Becotte called the advice from medical experts, who say one of the best ways to prevent the spread of the virus is to wear a mask, "controversial" and says she won’t support businesses that mandate wearing a mask because it infringes on her rights.
"I will never do business with them again if they asked me to leave because it's my constitutional right to make my choice for my body, and what I want to do."
A few weeks back at the president’s last rally in Tulsa, Oklahoma, Peggy Reeser, 77, said she was attending the large-scale in-door event with full knowledge that at her age put her in a high-risk demographic, telling ABC News "I think [Trump] is worth it" when asked why she was taking the risk.

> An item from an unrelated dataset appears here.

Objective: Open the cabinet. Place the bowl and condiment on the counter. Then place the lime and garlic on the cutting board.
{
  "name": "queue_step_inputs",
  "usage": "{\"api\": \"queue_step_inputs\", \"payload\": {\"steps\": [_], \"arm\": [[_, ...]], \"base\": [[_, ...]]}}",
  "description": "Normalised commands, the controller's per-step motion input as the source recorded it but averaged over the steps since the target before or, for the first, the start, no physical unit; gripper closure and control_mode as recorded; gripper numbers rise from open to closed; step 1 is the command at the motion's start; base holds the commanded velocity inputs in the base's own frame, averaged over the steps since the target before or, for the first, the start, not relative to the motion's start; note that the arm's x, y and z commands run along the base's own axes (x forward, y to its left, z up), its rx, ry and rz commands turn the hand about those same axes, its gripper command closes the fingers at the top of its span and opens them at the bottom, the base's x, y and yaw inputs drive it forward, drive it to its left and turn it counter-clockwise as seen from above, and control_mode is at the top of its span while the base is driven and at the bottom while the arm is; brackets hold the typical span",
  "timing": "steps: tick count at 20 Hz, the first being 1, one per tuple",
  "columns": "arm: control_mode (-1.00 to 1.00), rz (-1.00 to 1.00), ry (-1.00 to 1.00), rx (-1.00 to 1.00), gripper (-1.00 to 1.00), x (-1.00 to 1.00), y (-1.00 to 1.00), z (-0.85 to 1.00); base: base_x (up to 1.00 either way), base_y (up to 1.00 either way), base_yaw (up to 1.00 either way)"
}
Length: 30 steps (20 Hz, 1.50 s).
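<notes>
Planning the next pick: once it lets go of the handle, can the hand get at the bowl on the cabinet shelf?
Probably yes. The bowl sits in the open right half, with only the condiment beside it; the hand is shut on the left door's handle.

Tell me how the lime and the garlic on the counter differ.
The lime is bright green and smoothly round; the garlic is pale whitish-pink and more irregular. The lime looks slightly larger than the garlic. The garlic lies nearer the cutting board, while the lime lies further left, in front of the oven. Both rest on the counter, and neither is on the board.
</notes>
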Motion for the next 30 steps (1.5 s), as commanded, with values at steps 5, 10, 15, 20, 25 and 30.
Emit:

David Angle, who attended the rally with Reeser, called COVID-19 a "magic virus" and said he only wore his mask to "piss people off." "I’m more worried about driving my car or having a heart attack than the coronavirus," Angle said.
Another Tulsa rally attendee, Gisela Soliday, 76, said she wasn’t worried about the virus because she didn’t believe the number of deaths being reported was accurate and repeatedly tried to compare COVID-19 to the flu.
Since the start of the pandemic, Trump regularly appeared in front of cameras for once-daily White House Coronavirus Task Force briefings, never wearing a mask and repeatedly downplaying their necessity.
It wasn’t until July 11 that the president was seen wearing one in public when he visited Walter Reed National Military Medical Center, where it is required for everyone to wear a mask.
A Trump supporter in Florida who told ABC News in April that she refused to wear a mask because the president wasn’t wearing one now says she’ll wear a mask after seeing him wear one at Walter Reed.
"If he's decided to wear one then that means that this is getting really serious. I have not worn one yet, but I will be wearing one now," Kimberly Love, from Fort Lauderdale, Florida, said when asked if seeing Trump in a mask swayed her to start wearing one.
Love also said for a period of time she had been carrying around a screenshot of a bogus card that claims she doesn't have to wear a mask.